Bug 1868062

Summary: New key written to authorized_keys instead of ignition allowing user to continue to ssh into machines with old key
Product: OpenShift Container Platform Reporter: To Hung Sze <tsze>
Component: RHCOSAssignee: Benjamin Gilbert <bgilbert>
Status: CLOSED ERRATA QA Contact: Michael Nguyen <mnguyen>
Severity: high Docs Contact:
Priority: urgent    
Version: 4.6CC: amurdaca, bbreard, bgilbert, fbrychta, imcleod, jligon, kgarriso, miabbott, nstielau, walters, wking, yanyang, yprokule
Target Milestone: ---Keywords: DeliveryBlocker
Target Release: 4.6.0   
Hardware: Unspecified   
OS: Unspecified   
Whiteboard:
Fixed In Version: Doc Type: If docs needed, set a value
Doc Text:
Story Points: ---
Clone Of: Environment:
Last Closed: 2020-10-27 16:27:31 UTC Type: Bug
Regression: --- Mount Type: ---
Documentation: --- CRM:
Verified Versions: Category: ---
oVirt Team: --- RHEL 7.3 requirements from Atomic Host:
Cloudforms Team: --- Target Upstream Version:
Embargoed:
Bug Depends On:    
Bug Blocks: 1871795    

Description To Hung Sze 2020-08-11 14:39:35 UTC
Description of problem:
After replacing key in masters in an OpenShift cluster, user can still ssh into the masters with old key.

Version-Release number of selected component (if applicable):
4.6

How reproducible: Always

Steps to reproduce:
Create a cluster
Generate a new key pair

$oc get machineconfig 99-master-ssh -o yaml > update-ssh-master.yaml

edit the yaml and replace the key under sshAuthorizedKeys with new key

$oc apply -f update-ssh-master.yaml

ssh into the master with NEW key - success

Actual results:
ssh into the master with OLD key - still successful


Expected results:
ssh into the master with OLD key - should fail


Additional info:
On masters, .ssh/authorized_keys.d/ignition file contains the old key.

It was pointed out that 
https://github.com/openshift/machine-config-operator/blob/e0e622950e56/pkg/daemon/update.go#L1318 shows that the new key is written to authorized_keys instead of authorized_keys.d/ignition.

Comment 1 Benjamin Gilbert 2020-08-11 14:46:05 UTC
Ignition writes SSH keys to .ssh/authorized_keys.d/ignition, not .ssh/authorized_keys.  On RHCOS, sshd is configured with that path as an additional AuthorizedKeysFile.  But the MCO updates .ssh/authorized_keys instead.  The result is that SSH keys initially provisioned via Ignition cannot be removed with the MCO.

It might make sense for MCO to manage .ssh/authorized_keys.d/ignition instead of authorized_keys, but an automatic migration would be needed.
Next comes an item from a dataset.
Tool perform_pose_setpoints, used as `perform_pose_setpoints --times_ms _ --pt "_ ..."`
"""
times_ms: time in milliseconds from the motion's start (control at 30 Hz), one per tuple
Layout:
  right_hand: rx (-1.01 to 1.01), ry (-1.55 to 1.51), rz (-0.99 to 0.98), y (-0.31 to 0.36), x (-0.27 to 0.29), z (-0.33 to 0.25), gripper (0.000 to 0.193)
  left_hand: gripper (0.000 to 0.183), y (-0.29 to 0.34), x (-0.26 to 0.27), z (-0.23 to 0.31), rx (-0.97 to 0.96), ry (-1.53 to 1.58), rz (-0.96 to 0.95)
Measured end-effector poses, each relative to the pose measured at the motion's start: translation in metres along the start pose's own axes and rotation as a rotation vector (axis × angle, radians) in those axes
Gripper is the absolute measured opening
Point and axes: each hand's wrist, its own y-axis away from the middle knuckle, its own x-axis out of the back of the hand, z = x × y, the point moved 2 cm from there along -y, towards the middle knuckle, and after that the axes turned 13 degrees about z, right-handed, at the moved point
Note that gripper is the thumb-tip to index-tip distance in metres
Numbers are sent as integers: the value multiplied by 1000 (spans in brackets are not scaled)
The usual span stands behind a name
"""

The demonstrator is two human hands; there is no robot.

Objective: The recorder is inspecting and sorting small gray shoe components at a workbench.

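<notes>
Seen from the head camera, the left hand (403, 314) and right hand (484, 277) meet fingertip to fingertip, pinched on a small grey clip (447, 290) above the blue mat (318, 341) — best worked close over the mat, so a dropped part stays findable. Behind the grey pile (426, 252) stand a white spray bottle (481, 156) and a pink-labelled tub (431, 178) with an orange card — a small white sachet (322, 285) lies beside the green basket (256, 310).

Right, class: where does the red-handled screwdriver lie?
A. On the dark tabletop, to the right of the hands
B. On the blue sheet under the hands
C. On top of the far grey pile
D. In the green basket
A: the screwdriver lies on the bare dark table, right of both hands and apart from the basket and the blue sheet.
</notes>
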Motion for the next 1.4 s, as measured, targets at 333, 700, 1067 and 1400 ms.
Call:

Comment 2 Benjamin Gilbert 2020-08-11 16:49:07 UTC
I completely forgot about the behavior change in Ignition 2.x (spec 3).  The problem is limited to OpenShift 4.6, and previous versions were fine.
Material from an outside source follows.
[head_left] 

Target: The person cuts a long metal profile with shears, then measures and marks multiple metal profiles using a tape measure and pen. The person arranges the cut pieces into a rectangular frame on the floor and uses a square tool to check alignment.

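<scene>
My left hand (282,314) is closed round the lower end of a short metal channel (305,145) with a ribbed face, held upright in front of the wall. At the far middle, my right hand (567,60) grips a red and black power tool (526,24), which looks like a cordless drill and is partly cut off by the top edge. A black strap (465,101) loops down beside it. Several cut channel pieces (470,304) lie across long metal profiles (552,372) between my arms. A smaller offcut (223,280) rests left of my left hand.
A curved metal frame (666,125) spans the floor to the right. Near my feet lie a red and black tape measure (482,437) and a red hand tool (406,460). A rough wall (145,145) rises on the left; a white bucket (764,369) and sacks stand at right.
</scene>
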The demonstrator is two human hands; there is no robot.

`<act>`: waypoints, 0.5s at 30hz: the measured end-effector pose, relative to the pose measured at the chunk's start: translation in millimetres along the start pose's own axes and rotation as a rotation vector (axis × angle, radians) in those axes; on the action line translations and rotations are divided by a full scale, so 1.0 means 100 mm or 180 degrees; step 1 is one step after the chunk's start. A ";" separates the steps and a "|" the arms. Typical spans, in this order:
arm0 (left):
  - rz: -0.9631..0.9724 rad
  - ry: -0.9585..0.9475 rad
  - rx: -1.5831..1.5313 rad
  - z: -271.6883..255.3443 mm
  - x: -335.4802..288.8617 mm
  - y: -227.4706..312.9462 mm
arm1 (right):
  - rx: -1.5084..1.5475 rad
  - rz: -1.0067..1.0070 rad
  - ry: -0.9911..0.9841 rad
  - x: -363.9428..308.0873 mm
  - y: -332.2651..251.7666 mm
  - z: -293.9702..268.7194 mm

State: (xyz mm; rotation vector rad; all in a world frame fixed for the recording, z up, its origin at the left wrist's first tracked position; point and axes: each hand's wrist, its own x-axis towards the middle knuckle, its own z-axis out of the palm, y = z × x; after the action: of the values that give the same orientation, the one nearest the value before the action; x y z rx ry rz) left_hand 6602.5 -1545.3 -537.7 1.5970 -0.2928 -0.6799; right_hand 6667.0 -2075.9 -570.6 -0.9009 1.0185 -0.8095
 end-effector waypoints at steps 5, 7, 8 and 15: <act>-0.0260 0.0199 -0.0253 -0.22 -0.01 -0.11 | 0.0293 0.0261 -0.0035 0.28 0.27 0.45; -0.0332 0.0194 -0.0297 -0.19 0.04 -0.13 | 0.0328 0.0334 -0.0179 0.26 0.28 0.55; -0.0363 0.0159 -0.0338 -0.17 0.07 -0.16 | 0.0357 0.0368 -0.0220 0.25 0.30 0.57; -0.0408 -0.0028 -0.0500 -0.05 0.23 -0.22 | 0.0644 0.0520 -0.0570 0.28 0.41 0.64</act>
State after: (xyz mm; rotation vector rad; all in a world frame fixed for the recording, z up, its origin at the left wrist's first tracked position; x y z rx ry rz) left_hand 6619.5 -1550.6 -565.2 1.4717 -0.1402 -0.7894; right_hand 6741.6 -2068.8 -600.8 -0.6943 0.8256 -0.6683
In Ignition 0.x (spec 2), Ignition wrote keys to .ssh/authorized_keys.d/coreos-ignition and then synced them to ~/.ssh/authorized_keys.  The operating system didn't look at .ssh/authorized_keys.d/coreos-ignition, so it was harmless for the MCO to update authorized_keys directly.

Ignition 2.x no longer updates authorized_keys.  Instead, it relies on sshd to read .ssh/authorized_keys.d/ignition directly.

We'll need to deduplicate our use of these two files.  Assuming we don't want to change the historical practice of the MCO managing authorized_keys, I think it'd be fine for the MCO to delete .ssh/authorized_keys.d/ignition after merging its contents into authorized_keys.  (Or, equivalently, after first reconciling the MachineConfig?)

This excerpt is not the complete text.